Liquid crystal displays (LCDs) require wiring. All LCDs feature a pixel layer consisting of a liquid organic material. Depending on the resolution, it may have 6 million or more individual pixels. LCDs leverage these pixels to produce images. They must be wired, however, to function as intended.
Vertical and Horizontal Wires
If you were to open an LCD, you’ll discover a network of vertical and horizontal wires. Most LCDs feature vertical wires on one side of the screen and horizontal wires on the other side.
The pixels in an LCD require a positive connection and a negative connection. They’ll receive these connections from the appropriate wire network. The vertical wires, for instance, may be used as the positive connections, whereas the horizontal wires may be used as the negative connections.
Active vs Passive-Matrix LCDs
Of course, there are different types of LCDs. While most LCDs use a combination of vertical and horizontal wires, they are available in different types. The two most common types of LCDs include active matrix and passive matrix.
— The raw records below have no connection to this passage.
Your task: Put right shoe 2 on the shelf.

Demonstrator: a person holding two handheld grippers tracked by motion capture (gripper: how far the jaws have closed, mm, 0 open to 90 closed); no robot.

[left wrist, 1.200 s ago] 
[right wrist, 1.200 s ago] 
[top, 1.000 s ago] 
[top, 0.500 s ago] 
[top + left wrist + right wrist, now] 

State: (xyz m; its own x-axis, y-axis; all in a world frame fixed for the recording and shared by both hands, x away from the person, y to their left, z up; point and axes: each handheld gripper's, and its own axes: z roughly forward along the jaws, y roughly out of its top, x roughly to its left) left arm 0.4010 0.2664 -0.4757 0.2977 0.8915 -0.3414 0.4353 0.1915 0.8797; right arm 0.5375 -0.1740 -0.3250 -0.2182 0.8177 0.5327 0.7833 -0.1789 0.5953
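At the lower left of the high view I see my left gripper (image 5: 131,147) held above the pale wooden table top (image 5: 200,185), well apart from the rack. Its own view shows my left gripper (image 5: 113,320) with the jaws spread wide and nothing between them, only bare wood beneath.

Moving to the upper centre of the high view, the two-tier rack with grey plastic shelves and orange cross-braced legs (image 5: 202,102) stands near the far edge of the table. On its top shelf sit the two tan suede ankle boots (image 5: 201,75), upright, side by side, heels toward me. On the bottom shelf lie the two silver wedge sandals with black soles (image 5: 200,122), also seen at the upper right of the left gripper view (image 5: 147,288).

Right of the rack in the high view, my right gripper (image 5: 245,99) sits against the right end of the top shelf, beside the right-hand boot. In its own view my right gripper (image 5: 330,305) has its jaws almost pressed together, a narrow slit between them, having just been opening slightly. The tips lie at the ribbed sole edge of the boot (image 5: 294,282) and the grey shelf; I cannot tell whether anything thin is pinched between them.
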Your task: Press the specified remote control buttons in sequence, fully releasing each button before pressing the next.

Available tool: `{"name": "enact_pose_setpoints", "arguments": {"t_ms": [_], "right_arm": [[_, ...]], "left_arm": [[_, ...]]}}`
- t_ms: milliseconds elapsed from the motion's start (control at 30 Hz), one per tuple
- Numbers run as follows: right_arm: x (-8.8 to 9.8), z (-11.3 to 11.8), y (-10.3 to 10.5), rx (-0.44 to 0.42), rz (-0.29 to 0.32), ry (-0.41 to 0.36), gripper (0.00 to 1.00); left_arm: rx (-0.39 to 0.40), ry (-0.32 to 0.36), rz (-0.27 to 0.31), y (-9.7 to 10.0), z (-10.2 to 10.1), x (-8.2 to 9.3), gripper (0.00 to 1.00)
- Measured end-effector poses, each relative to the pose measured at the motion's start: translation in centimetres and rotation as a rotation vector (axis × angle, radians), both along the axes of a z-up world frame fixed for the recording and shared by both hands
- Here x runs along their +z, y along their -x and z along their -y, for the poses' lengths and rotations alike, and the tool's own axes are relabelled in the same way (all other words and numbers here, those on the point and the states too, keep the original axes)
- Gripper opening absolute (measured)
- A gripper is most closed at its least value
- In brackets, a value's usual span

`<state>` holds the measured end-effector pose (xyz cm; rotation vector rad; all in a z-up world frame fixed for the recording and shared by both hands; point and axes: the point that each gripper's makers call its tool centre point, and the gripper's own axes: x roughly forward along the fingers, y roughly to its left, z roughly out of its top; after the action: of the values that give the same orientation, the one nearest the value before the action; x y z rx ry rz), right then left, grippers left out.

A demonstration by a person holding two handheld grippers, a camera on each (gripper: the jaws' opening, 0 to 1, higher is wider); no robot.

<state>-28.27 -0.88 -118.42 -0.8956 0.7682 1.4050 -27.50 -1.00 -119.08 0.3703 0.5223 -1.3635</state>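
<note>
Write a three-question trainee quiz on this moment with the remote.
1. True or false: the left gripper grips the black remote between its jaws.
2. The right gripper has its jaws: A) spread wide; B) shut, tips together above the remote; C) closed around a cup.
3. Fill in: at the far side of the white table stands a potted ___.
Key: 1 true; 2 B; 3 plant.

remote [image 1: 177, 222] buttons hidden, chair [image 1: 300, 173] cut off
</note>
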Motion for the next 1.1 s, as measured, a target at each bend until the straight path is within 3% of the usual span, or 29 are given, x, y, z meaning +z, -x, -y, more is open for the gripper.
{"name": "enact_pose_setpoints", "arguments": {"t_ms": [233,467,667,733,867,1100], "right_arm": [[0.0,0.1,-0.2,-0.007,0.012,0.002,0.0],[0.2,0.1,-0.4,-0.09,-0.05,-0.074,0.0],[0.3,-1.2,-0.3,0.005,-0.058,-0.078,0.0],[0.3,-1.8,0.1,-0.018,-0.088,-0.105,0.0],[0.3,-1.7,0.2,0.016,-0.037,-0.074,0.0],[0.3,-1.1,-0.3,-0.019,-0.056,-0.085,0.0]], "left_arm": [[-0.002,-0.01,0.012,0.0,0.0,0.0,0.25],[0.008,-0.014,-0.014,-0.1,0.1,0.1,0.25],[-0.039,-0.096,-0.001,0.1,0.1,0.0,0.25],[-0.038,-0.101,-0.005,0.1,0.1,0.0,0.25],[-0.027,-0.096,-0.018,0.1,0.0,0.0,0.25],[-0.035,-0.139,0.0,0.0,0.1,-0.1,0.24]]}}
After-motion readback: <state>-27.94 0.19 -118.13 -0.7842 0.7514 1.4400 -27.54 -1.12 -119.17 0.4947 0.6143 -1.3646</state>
Passive-matrix is an older LCD technology. Passive-matrix LCDs feature a grid of conductors consisting of vertical and horizontal wires. They are designed to form a single transistor at the intersection of each row and column. The wires used in passive-matrix LCDs are typically made of Indium Tin Oxide (ITO).
Active-matrix LCDs are newer than passive-matrix LCDs. Like passive-matrix LCDs, they feature a grid of conductors consisting of vertical and horizontal wires. The difference is that active-matrix LCDs can control their pixels individually by switching them on or off, whereas passive-matrix LCDs can not
Active-matrix LCDs can further be classified as twisted nematic (TN), in-plane switching (IPS), super in-plane switching (S-IPS) or vertical alignment (VA). Regardless, they can all control their pixels individually. Active-matrix LCDs are more advanced than their passive-matrix counterparts. They can control each pixel individually. Active-matrix LCDs usually support more colors, have a higher resolution and have a faster response time than passive-matrix LCDs.
LCDs leverage a network of wires to power their pixels. There are active-matrix LCDs, and there are passive-matrix LCDs. The former can control their pixels individually by switching them on or off, whereas the latter can not. Regardless, all LCDs have a network of wires. They typically have vertical wires on one side of the screen and horizontal wires on the opposite side of the screen. When combined, these wires form a grid-like network of conductors.